Foto di kevinthompson360 da Pixabay

Questi sinkhole sono un fenomeno geologico molto noto, che abbiamo imparato ad associare a fenomeni meteorologici estremi (ad esempio pioggia torrenziale) o a problematiche strutturali (come avvenuto lungo l’Arno di Firenze, dopo la rottura di una grossa tubatura), ma la sua presenza sui fondali è più difficile da rilevare e dunque potenzialmente più pericolosa.

In Siberia, ad esempio, un affossamento di questo tipo ha fatto crollare una cisterna di gasolio, causando un disastro ecologico. I piloni che la sostenevano erano infatti stati impiantiti nel permafrost che, sciogliendosi, non è stato più in grado di reggerne il peso.

Il circolo vizioso dei gas serra

Anche se i cambiamenti climatici portati dall’azione dell’uomo sul pianeta non hanno alcuna responsabilità con lo scioglimento del permafrost, questo fenomeno potrebbe avere conseguenze molto gravi, tra le quali un aumento dei gas serra.

Infatti, il permafrost dei fondali sottomarini contiene qualcosa come 60 miliardi tonnellate di metano e oltre 550 miliardi di tonnellate di CO2, più di quanto l’uomo abbia rilasciato nell’atmosfera dall’avvento dell’era industriale.

Il rilascio di questi gas nella nostra atmosfera può dunque aggravare irrimediabilmente l’effetto serra già così preoccupante. Fortunatamente, un altro dato certo è che i gas liberati dal permafrost dell’Artico sono in quantità minima, assai minore rispetto a quelli emessi dall’uomo con le sue attività.

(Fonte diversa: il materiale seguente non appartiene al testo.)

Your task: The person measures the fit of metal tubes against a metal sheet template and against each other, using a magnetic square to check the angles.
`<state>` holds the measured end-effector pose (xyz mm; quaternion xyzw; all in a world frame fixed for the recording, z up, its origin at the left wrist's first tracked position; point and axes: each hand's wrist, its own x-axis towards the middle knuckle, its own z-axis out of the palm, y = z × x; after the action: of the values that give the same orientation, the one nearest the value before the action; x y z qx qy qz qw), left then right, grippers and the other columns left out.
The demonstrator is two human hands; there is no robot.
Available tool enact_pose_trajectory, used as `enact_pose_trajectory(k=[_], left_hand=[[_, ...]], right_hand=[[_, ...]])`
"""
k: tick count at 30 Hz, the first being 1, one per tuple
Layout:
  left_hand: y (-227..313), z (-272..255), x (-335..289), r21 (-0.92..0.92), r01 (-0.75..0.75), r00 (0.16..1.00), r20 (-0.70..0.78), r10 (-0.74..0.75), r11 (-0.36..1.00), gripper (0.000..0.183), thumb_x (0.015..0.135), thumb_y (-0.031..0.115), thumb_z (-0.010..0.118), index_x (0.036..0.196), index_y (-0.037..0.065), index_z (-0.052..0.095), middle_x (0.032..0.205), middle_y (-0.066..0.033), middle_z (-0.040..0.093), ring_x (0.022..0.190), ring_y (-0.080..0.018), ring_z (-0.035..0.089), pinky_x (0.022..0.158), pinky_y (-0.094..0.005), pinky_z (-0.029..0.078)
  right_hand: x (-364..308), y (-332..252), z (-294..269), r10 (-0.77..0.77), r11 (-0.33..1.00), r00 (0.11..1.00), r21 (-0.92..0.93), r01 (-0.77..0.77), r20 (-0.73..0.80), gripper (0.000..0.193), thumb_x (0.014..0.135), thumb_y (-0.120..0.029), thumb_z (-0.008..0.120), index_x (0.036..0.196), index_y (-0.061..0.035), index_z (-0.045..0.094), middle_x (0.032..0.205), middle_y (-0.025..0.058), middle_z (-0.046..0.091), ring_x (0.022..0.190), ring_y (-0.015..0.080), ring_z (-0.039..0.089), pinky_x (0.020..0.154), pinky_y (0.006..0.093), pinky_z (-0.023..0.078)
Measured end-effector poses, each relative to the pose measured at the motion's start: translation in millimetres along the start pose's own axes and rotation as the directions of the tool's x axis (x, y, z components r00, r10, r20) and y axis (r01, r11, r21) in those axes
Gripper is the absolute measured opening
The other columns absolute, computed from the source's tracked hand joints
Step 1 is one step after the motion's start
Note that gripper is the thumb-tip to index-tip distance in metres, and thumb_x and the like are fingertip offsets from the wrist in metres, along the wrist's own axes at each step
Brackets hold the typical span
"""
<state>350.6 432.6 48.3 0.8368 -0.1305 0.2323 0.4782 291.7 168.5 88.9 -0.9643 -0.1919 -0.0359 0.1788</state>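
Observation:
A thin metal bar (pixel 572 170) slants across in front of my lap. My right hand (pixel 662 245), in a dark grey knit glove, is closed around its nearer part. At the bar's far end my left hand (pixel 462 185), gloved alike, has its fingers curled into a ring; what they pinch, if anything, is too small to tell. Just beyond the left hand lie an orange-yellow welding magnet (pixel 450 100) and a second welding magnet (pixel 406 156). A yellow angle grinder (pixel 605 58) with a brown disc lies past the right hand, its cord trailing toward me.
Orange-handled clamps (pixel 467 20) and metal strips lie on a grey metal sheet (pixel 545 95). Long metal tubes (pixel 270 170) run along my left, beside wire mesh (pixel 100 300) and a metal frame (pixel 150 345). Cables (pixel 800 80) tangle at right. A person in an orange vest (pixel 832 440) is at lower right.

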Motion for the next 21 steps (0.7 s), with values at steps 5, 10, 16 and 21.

Se si considerano anche i rischi derivanti dallo scioglimento del permafrost emerso, che contiene virus e batteri “antichi” che potrebbero liberarsi e diffondersi, una riflessione è d’obbligo: la presenza dell’uomo sta accelerando un processo che sarebbe stato inevitabile o, come avviene spesso, la portata del fenomeno naturale potrebbe essa sola essere “ammortizzata” dalle dinamiche geologiche del nostro pianeta?

In attesa di comprendere cosa ci attende, gli sforzi per limitare le emissioni e salvaguardare le risorse dovranno continuare, prima che l’ambiente decida di liberarsi definitivamente di noi.